O meu pai, avisado do caso, chegou alguns minutos antes do parto, a tempo de presenciar a morte de sua companheira. A mãe da criança não resistira, a despeito de todos os esforços de minha mãe em salvá-la. O pai do recém-nascido, atônito, não percebera quem era a desconhecida e abnegada enfermeira, até que ela depositou-lhe nos braços o filho, banhada em lágrimas...
O duplo choque quase o leva ao desmaio. Abraçaram-se, ante o olhar de espanto de todos. Minha mãe, antes que qualquer mal estar tomasse conta do recinto, prometeu cuidar daquele seu filho, como se fora dela própria.
Os avós da criança, que moravam distantes, foram informados sobre a inusitada situação – a noiva que chega após tantos anos, depois de reiteradas promessas de embarcar rumo ao distante Brasil; que faz o parto daquele que se tornaria seu filho do coração, que por sua vez tinha como pai o noivo daquela estranha mulher, elegante e ruiva, que lhe seria dedicada mãe...
Eu nasceria dois anos depois. E depois de mim, meus outros cinco irmãos.
Eu, perplexo, ainda perguntaria o nome de seus irmãos, para a devida conferência. Ela os enumerou, um a um, narrando brevemente suas trajetórias de vida.
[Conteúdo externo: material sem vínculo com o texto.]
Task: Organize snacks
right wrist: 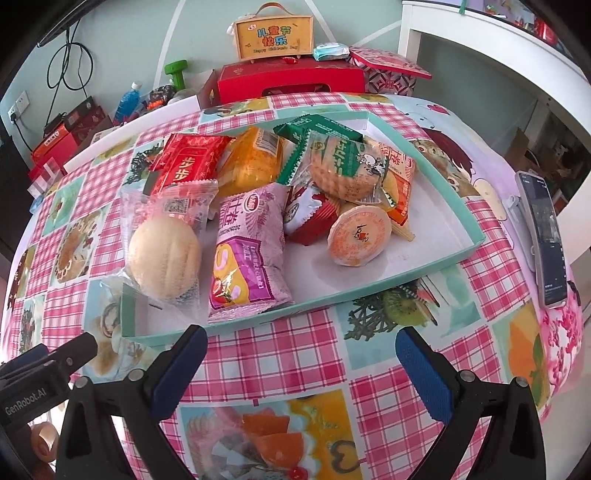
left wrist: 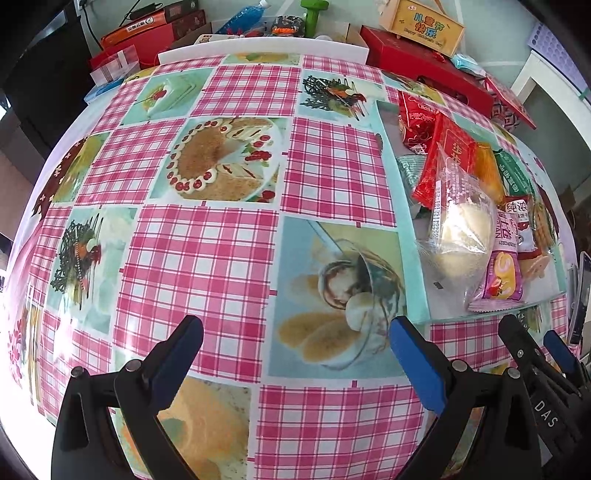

Eram os mesmos nomes da carta, não exatamente na ordem prevista ou desejada...
Por fim, naquele mesmo dia entreguei-lhe a carta, que ela confirmou de imediato tratar-se de sua mãe, por causa de umas expressões próprias de seu estilo.
Em sua casa, para onde fomos em seguida, deparei-me com um verdadeiro museu familiar. Lá estavam, em destaque, sob a proteção de tampos de vidro, as outras tantas cartas da promessa. A que eu encontrara, na verdade, era a última carta da série, que começara cinco anos antes, com as repisadas promessas de reencontro “sob o sol e a umidade dos trópicos”...
Tornamo-nos verdadeiros amigos. E durante os anos em que permaneci em Itacoatiara, antes de seguir outros rumos, tomávamos todos os dias, ao entardecer, o chá que ela preparava com toda a pompa, à moda inglesa.
O seu irmão, o caboclinho, curiosamente, tornara-se o único a ir para a Inglaterra, logo após a morte do pai. Teria dito que viajaria “em busca de suas raízes britânico-judaicas”... Não mais retornou. Estudou em Oxford e tornou-se médico, rumando para a África, após conhecer o grande Albert Schweitzer, em uma de suas conferências-concertos.
Um ano depois voltei ao mesmo cemitério, onde minha amiga seria enterrada, por ordem expressa dela, conforme se pode averiguar nos registros do cartório da cidade. Sob a complacência das autoridades locais e na presença de uns tantos amigos que lhe davam um “breve adeus” (tal como mandara escrever na lápide previamente reservada), nos despedimos dela.
Corria o ano de 1984. Três anos depois eu embarcaria rumo a Belém, para então decidir o novo destino a tomar, com uma única certeza a me dominar o espírito – eu haveria de percorrer o mundo à cata de histórias de vida como esta que acabo de narrar.